Another misconception is that one consult is all that is necessary. Since I do not charge for my consults, there is no problem coming back to the office for multiple discussions. There are multiple advantages in multiple consults as there is truly a lot of information to cover, even for simple surgeries. In addition, it is helpful to have the patient’s spouse or caregiver present at the consult to “coach” them and understand the surgery and especially the recovery. I welcome all my patients to return for as many consultations as they feel are necessary to have their questions answered. Many of them take me up on that offer. In addition, I give all my patients my cell phone and email as I believe if a patient can’t reach their surgeon, they picked the wrong one.
I encourage my patients to go home and reexamine my web page after the consult as it will make more sense after our discussions. They leave the office with an estimate of their surgical and anesthesia fees and other pertinent material.
In summary, the initial consult is the first day of the rest of your cosmetic life and should be an equal exchange of information between the surgeon and the patient. It should set the stage for the prospective procedures and the patient should leave with adequate information to consider having surgery. Rarely do patients return for surgery after a single consult and in my office we have a pre op appointment to go over everything one more time. This includes further explanation of surgery and recovery as well as the usual paperwork such as informed consent, medical forms and prescriptions.

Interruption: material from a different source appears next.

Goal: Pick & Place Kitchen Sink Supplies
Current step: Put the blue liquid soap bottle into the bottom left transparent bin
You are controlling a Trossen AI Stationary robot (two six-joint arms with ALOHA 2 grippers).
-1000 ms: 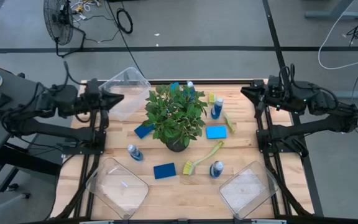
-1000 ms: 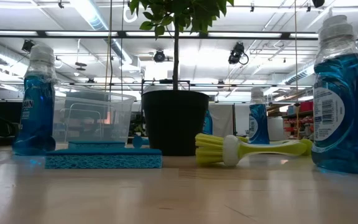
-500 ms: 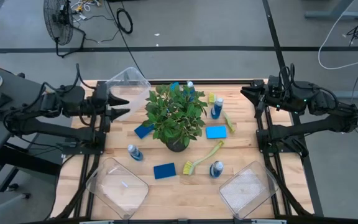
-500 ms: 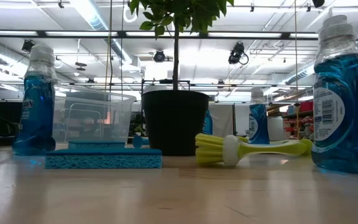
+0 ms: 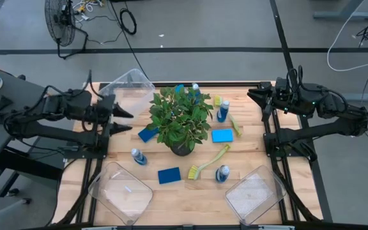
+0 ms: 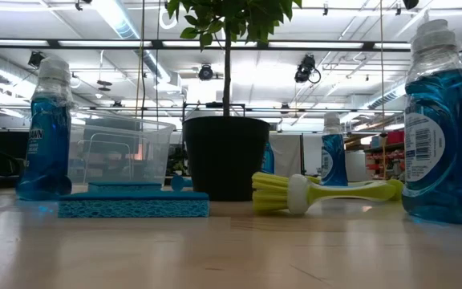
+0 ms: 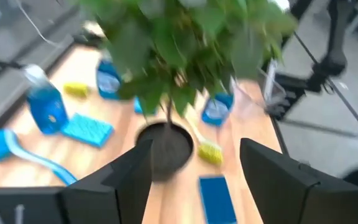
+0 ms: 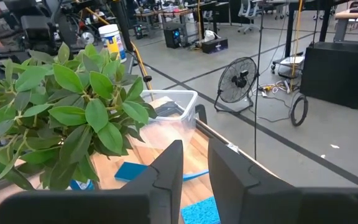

The best patients are those whom have a firm understanding of their diagnosis, treatment and recovery. Elective cosmetic facial surgery can positively change a patient’s life in many ways and a cooperative and informed patient can make the surgeon’s job easier. Finally, the initial consult gives both parties a chance to “feel each other out”. If the patient does not get the “warm and fuzzies” from the surgeon and office they may want to seek alternate opinions. If the surgeon does not feel comfortable with the patient then they may not be eager to take them on as it has to be a win-win situation on both sides.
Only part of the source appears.